## Exercise
Copy out, from the data, each line containing the string "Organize".

*-*-*

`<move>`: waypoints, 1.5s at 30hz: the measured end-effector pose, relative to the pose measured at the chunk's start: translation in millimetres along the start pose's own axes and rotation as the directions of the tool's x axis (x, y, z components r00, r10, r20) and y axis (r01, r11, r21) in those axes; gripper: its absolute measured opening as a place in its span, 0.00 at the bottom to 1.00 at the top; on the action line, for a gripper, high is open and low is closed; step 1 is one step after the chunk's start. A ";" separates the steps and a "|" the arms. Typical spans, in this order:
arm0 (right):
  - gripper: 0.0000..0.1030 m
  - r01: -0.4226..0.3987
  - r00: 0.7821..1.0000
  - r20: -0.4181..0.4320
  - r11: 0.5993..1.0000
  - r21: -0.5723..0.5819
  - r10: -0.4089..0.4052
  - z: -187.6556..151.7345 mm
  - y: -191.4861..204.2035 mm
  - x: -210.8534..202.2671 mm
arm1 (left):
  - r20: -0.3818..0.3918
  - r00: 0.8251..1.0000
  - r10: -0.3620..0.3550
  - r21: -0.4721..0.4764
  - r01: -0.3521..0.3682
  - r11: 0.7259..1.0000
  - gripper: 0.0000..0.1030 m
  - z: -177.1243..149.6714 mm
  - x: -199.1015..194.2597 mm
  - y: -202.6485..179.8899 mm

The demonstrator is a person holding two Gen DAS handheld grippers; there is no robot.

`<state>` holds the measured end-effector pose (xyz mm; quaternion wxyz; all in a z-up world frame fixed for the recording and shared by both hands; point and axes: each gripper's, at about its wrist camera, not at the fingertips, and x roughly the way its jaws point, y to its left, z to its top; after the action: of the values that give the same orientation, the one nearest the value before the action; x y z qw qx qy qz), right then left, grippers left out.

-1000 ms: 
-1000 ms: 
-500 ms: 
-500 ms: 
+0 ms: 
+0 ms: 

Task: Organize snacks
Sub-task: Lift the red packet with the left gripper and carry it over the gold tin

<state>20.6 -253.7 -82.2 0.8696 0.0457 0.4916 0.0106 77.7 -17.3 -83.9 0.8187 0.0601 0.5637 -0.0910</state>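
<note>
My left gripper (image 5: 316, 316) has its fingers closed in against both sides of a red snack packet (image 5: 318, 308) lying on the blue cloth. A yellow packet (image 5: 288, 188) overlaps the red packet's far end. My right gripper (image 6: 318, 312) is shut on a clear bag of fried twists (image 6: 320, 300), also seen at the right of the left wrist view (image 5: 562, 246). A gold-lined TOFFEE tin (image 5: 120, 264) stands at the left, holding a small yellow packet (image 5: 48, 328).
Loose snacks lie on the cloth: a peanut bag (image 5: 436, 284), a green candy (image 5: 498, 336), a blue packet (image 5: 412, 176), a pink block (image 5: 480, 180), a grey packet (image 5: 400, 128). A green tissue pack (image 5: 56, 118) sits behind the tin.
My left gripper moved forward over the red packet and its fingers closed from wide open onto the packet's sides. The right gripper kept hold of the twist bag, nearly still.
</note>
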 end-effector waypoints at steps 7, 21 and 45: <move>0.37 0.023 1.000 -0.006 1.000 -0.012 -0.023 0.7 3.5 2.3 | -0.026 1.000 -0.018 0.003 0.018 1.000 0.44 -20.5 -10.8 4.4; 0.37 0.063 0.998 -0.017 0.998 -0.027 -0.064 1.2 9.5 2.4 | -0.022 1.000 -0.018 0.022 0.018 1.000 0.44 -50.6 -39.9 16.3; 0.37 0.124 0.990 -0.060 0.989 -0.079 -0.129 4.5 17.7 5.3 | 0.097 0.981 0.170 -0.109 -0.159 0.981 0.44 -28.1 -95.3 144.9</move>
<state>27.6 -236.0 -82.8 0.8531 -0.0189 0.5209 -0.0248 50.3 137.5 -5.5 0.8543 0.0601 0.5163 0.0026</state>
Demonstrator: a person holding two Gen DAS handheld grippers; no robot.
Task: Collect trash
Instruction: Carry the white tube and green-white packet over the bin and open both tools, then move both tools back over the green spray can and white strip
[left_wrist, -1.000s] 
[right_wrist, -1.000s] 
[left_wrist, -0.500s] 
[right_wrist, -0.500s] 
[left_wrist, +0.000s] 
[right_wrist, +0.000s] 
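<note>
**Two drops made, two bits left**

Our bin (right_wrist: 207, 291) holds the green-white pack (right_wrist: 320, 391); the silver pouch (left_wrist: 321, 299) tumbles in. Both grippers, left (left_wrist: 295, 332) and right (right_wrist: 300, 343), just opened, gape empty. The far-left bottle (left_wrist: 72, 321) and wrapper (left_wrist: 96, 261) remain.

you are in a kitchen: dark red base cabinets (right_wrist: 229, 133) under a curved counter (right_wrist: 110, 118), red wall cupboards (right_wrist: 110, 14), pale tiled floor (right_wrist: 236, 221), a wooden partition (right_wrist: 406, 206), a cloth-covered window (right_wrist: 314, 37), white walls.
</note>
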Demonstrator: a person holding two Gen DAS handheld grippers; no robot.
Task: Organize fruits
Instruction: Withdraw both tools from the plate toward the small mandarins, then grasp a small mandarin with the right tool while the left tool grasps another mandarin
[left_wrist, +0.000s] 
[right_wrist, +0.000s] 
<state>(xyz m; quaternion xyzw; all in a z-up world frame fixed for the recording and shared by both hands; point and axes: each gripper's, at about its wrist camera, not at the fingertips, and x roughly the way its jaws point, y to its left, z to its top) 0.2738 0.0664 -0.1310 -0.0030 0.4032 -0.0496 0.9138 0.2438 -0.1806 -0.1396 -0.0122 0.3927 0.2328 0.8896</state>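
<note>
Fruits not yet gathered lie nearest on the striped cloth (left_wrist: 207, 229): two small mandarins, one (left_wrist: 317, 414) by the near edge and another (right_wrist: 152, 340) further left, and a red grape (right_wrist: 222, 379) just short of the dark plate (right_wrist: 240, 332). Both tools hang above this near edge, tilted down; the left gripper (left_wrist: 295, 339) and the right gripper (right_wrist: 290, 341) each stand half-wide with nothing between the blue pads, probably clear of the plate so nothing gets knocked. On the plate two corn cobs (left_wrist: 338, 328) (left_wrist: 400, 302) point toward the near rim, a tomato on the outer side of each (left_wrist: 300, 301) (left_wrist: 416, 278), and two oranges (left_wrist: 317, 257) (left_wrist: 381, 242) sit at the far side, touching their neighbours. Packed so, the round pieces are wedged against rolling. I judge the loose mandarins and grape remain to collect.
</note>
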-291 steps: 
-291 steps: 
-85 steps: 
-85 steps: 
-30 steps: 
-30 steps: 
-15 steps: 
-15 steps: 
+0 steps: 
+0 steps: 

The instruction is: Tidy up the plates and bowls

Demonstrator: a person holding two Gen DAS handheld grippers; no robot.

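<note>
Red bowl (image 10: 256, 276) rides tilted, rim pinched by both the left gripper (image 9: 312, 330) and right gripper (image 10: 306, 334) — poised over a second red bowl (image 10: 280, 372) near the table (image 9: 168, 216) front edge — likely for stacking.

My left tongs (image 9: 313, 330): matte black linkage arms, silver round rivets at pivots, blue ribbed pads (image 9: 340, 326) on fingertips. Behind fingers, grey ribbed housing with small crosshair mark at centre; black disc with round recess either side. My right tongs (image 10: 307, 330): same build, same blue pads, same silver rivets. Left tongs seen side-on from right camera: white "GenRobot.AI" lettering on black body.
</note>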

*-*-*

## Output of the task
Task: Organize snacks
Task: Organize fruits

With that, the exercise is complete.